I remember the footage. The wall of smoke as it became mobile. Turning corners and filling buildings and running a race down the streets of Manhattan. I remember the papers dancing in the air...dancing weightlessly above the heaviness that was ever so quickly falling to the earth. I remember the scrambling. Journalists scrambled for facts, information, storyline and reaction. But their reaction was all we needed. I remember a moment when it seemed as though every heart and breath in the world was somehow in sync. It just felt that way. Every heartbeat, every breath...had the pulse of millions.

I remember the sky. So crystal and clear and blue and quiet. I remember stopping under it and thinking - this is the day no planes would fly. The sky stretched across the nation that day. It was no longer just a Midwestern sky. It pulled from the east, the west, the north and the south. It expanded and retracted and became unstable.

I remember the staring. Long after the towers had already collapsed we stared at time as it was replayed for us over and over and over again. We stared at the instantaneous deaths of thousands. We held our breath with their mothers, their fathers, their brothers, their sisters, sons, daughters, grandparents, lovers and friends. I remember the staring. Searching time as it took place and the buildings fell. Searching it for what it was telling me. History happens and so many of us blink it away.

I remember the feeling. I felt a purpose. I felt a purpose for every life. As the names scrolled across the screen, as I watched strangers stand in front of lights and cameras and refer to their loved ones as 'missing' when most of us felt as though we were in on a sick joke - aware they were most likely not...missing - I questioned. How many stories would so many people miss out on now? How many memories of Christmas will never be shared? How many laundry lists of little mundane details...things that were meant to be passed on once people returned home. How many little observations were supposed to be discussed at the dinner table.

There is more that I remember. How I stared into the back yard cornfield of the building I worked in at the time and felt fear. Worried that menacing ground troops would emerge as if we were in the jungles of Vietnam. I quickly calmed. We weren't there. We were in our own era now.

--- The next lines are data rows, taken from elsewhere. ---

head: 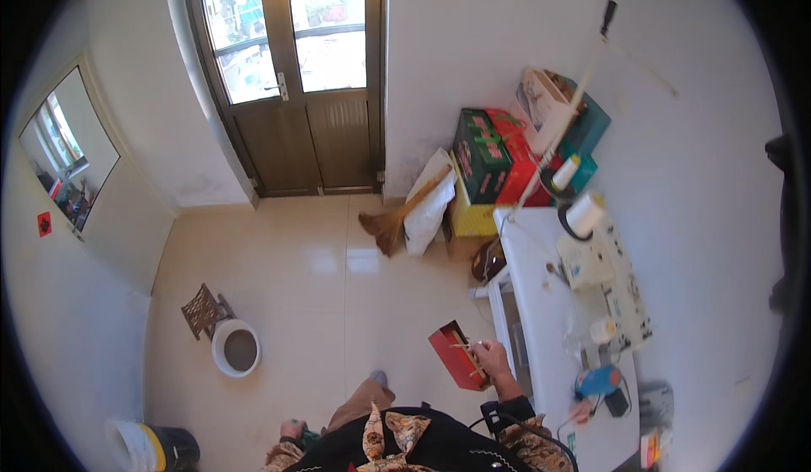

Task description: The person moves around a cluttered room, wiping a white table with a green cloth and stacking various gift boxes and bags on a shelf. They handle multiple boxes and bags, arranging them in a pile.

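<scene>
My right hand [491, 358] is closed on the cord handle of a red box [455, 357] with gold-coloured edges, held above the floor beside the white table. My left hand [293, 429] is low at my left side, near the lower edge of the view. Something dark green [310, 437] shows at its fingers, partly hidden by my sleeve and black apron; what it is cannot be told.
On the right, a white table [538, 320] bears a sewing machine [624, 282] and thread cones [584, 213]. A broom [405, 212] and stacked boxes [481, 155] stand near the double door [310, 136]. A white bucket [218, 351], a small stool [201, 310] and more buckets [158, 446] are at left.
</scene>
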`<state>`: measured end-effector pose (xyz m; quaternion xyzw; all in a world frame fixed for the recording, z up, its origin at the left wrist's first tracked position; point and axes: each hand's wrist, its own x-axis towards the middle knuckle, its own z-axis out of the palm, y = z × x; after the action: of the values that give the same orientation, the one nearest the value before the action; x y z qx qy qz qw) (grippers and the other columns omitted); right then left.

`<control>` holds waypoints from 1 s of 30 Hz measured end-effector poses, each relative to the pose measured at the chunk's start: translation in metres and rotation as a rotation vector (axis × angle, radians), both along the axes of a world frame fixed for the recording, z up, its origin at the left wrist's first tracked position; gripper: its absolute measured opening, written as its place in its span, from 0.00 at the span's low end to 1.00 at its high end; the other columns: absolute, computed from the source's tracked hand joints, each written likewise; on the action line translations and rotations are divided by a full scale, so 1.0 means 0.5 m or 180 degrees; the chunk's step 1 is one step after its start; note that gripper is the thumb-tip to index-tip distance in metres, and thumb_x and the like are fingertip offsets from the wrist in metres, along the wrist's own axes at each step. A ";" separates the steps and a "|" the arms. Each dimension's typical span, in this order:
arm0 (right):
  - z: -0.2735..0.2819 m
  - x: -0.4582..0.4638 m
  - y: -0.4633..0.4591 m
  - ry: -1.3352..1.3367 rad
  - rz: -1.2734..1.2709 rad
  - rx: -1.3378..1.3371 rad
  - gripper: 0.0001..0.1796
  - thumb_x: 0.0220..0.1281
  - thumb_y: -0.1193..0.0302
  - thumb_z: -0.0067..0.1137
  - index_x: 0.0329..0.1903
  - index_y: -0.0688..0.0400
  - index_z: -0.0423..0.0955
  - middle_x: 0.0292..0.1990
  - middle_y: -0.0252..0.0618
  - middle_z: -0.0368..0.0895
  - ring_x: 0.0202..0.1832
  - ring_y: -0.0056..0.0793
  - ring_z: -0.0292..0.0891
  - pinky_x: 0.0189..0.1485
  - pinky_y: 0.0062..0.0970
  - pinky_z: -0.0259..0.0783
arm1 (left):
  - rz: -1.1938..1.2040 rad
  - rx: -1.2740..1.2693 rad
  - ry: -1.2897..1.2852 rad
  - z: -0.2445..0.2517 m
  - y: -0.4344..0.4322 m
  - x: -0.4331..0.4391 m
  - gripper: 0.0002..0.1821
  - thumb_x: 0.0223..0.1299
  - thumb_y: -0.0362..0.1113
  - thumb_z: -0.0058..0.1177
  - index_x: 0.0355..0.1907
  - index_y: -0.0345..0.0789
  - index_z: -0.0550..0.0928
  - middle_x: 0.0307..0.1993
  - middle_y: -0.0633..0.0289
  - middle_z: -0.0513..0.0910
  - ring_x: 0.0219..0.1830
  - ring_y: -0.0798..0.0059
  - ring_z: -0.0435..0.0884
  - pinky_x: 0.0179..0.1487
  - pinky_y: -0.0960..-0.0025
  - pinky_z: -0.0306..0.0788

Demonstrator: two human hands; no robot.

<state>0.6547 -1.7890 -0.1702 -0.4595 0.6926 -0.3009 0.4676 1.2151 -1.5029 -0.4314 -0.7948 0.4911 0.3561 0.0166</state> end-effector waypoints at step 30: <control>0.610 -0.031 -1.450 -0.0127 -0.0328 -0.2218 0.14 0.72 0.65 0.59 0.36 0.63 0.83 0.23 0.26 0.74 0.24 0.12 0.65 0.27 0.18 0.61 | -0.0227 0.0162 0.0462 -0.045 -1.560 -0.025 0.22 0.51 0.50 0.62 0.32 0.30 0.89 0.29 0.44 0.88 0.35 0.51 0.89 0.42 0.53 0.80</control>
<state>0.6393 -2.5142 0.1351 -0.5500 0.5613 -0.5512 0.2804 1.2027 -2.2828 -0.4538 -0.7483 0.5097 0.4243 0.0138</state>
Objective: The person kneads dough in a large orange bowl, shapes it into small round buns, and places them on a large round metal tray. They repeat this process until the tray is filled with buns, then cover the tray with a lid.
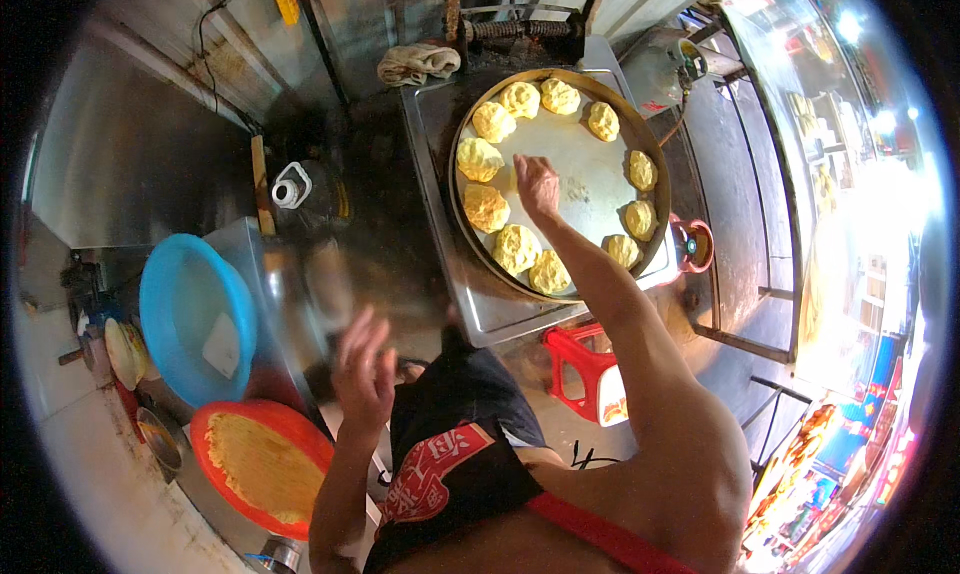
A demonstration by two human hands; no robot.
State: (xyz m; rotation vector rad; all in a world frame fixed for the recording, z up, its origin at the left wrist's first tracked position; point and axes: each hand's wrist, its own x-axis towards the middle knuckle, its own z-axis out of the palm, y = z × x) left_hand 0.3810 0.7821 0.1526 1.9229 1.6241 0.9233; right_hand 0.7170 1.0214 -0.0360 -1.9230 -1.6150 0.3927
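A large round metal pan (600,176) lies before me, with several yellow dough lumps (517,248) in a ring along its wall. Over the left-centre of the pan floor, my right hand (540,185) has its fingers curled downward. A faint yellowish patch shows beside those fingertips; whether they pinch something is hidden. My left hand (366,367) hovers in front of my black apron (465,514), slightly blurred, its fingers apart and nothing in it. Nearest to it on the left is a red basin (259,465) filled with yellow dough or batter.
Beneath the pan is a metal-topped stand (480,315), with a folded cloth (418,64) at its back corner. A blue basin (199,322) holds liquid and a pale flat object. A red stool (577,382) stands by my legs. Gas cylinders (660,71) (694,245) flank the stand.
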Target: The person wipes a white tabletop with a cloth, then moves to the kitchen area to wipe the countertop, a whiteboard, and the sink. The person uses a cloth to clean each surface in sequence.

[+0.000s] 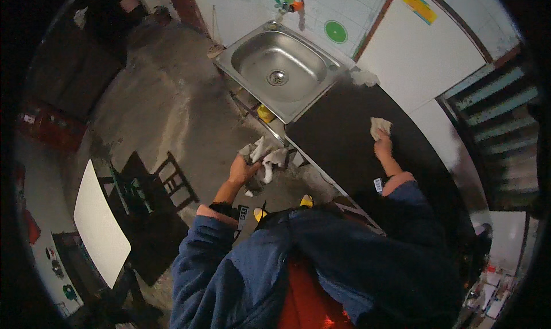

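Note:
My left hand (243,170) grips a bunched pale cloth (272,156), which hangs in front of the counter's edge, above the floor. My right hand (382,146) is shut on a small beige cloth (380,127) that lies against the dark countertop (335,122). Beyond both hands, at the top centre, is a stainless steel sink (280,62) with a round drain strainer; no water shows in it. A crumpled whitish thing (365,78) rests at the back edge of the counter, right of the sink.
A tap (286,6) is on the tiled wall above the sink. Something yellow (265,113) shows beneath the sink. To the left stand a dark wooden chair (174,180) and a white-topped table or board (101,225). A white panel (422,45) borders the counter at the right.

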`<state>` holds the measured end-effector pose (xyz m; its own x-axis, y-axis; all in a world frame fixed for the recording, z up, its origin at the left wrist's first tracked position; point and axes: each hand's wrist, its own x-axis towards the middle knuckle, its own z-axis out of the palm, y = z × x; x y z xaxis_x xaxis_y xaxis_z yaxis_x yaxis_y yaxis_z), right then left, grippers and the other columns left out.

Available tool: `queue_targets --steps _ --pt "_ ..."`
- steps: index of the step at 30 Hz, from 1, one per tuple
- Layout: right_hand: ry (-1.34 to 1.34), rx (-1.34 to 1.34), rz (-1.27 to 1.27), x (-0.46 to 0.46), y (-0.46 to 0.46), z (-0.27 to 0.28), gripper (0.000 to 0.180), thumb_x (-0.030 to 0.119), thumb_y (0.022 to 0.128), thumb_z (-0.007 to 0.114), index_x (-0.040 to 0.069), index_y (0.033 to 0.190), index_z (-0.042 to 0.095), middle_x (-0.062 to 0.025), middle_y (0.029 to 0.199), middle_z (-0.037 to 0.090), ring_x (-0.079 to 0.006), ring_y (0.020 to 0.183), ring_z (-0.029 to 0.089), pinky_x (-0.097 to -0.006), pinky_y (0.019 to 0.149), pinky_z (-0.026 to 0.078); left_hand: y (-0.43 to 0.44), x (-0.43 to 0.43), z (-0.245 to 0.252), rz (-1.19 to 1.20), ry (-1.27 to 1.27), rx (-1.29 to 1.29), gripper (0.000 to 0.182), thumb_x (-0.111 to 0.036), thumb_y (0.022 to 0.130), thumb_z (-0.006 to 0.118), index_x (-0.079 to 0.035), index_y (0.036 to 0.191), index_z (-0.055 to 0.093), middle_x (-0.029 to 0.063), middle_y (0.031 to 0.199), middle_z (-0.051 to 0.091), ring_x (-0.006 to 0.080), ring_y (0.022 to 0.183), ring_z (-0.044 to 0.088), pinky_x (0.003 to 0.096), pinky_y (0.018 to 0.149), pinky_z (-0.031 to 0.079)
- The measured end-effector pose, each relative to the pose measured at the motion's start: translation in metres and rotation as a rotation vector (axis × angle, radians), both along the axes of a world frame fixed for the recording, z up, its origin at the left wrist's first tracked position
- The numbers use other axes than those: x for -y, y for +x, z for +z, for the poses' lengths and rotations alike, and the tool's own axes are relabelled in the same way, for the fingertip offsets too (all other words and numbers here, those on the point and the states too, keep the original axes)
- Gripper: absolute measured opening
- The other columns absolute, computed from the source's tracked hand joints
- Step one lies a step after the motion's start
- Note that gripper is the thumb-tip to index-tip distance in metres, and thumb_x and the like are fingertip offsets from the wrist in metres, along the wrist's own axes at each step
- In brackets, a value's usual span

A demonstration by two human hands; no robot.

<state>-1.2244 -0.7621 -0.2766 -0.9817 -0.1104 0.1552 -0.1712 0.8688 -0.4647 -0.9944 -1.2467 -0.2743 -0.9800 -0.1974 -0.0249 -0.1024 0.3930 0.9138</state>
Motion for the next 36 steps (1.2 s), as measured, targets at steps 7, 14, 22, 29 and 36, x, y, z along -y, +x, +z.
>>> queue_targets --steps 7,14,22,29,36 --pt "-0.049 -0.160 0.549 0.196 0.020 -0.013 0.054 -0.013 0.073 0.043 0.004 0.122 0.058 -0.0217 0.136 0.046 -0.0385 0.130 0.038 -0.0405 0.109 0.029 0.086 0.057 -0.051 0.198 0.008 0.269 0.054 -0.022 0.072 0.071 -0.009 0.122 0.055 0.0156 0.113 0.063 0.0330 0.103 0.060 0.0398 0.086 0.047" --pt "-0.038 0.082 0.800 0.189 0.084 0.029 0.062 -0.017 0.073 0.041 0.007 0.130 0.052 -0.0195 0.140 0.042 -0.0348 0.133 0.035 -0.0361 0.110 0.029 0.169 0.080 -0.055 0.337 -0.142 0.623 0.053 -0.029 0.071 0.073 -0.007 0.118 0.061 0.0175 0.111 0.064 0.0317 0.103 0.061 0.0410 0.086 0.048" --pt "0.024 0.160 0.677 0.096 0.106 0.042 0.054 -0.015 0.082 0.032 -0.002 0.133 0.045 -0.0252 0.144 0.035 -0.0354 0.136 0.031 -0.0380 0.111 0.025 0.231 0.087 -0.073 0.488 -0.275 0.797 0.043 -0.032 0.070 0.073 -0.007 0.104 0.064 0.0171 0.099 0.066 0.0334 0.092 0.063 0.0410 0.079 0.049" --pt "-0.022 0.118 0.640 0.084 0.006 -0.032 0.040 0.001 0.093 0.041 -0.002 0.132 0.048 -0.0190 0.144 0.037 -0.0280 0.134 0.034 -0.0357 0.111 0.022 0.258 0.087 -0.102 0.542 -0.186 0.777 0.051 -0.035 0.069 0.075 -0.009 0.111 0.061 0.0192 0.112 0.060 0.0359 0.103 0.059 0.0421 0.087 0.047" --pt "-0.068 0.064 0.599 0.138 -0.045 -0.054 0.043 -0.007 0.085 0.040 -0.002 0.125 0.053 -0.0234 0.135 0.047 -0.0323 0.127 0.044 -0.0364 0.107 0.030 0.316 0.117 -0.088 0.551 -0.275 0.787 0.046 -0.034 0.070 0.075 -0.010 0.107 0.063 0.0167 0.103 0.065 0.0348 0.097 0.062 0.0424 0.081 0.049"
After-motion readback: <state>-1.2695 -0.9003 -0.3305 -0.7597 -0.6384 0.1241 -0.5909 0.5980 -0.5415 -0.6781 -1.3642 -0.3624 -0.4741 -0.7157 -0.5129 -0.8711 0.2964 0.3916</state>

I became immediately taken over by September 11th, 2001. When I made a visit to the city a few months following the attacks, I felt an intimacy. Reporters and writers have had their moments... Vietnam, Pearl Harbor, Hiroshima, Auschwitz. I felt September 11th was an awakening to my own. I was and continue to be obsessed with New York City. My visit felt like a coming home. I was comfortable. At east. I felt as though I had put my hand on an open wound. And in truth, it fueled me.

Now my life consists of a rather tumultuous relationship with time. I was not able to cover 9/11. I often feel if I had - I would have never stopped. I would have dug at every corner, every angle as if I were digging at the rubble itself. Instead, I was forced to start in the aftermath. Because history, is not history if nothing happens - and it is quite inevitable something will happen again. It does every day. Another plot will be foiled, or carried out. An icon's time will end, like Diana or Hepburn. A new facet of American life will be revealed to those who have chosen to ignore it. Class, poverty and race are already back into the news in the wake of Hurricane Katrina.

But for what I assume is many of my generation - 9/11 was the beginning. The wake up call. The reminder that history books can be rewritten at the altered fates of many.

I remember the day the skies were quiet and a united cry rose to fill them.